▸ Task to carry out:
Write every line of the material out exactly as shown.
[Information supplied]
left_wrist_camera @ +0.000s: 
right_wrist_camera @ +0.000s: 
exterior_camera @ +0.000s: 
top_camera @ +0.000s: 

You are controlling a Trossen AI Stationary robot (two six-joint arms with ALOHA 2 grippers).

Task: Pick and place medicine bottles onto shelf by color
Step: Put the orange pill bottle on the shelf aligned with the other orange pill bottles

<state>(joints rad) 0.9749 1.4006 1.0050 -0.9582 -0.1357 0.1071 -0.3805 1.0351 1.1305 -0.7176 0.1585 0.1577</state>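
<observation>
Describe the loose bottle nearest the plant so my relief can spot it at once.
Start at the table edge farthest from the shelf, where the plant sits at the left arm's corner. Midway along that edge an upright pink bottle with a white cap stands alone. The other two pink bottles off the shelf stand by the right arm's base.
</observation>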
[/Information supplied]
▸ Written reply:
left_wrist_camera @ +0.000s: 
right_wrist_camera @ +0.000s: 
exterior_camera @ +0.000s: 
top_camera @ +0.000s: 

You are controlling a Trossen AI Stationary robot (two six-joint arms with ALOHA 2 grippers).

Task: Pick and place medicine bottles onto shelf by color
Step: Put the orange pill bottle on the shelf aligned with the other orange pill bottles

<state>(joints rad) 0.9749 1.4006 1.0050 -0.9582 -0.1357 0.1071 -0.3805 1.0351 1.1305 -0.7176 0.1585 0.1577</state>
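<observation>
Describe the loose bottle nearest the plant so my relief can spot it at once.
Start at the table edge farthest from the shelf, where the plant sits at the left arm's corner. Midway along that edge an upright pink bottle with a white cap stands alone. The other two pink bottles off the shelf stand by the right arm's base.
</observation>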

The requested output has been produced.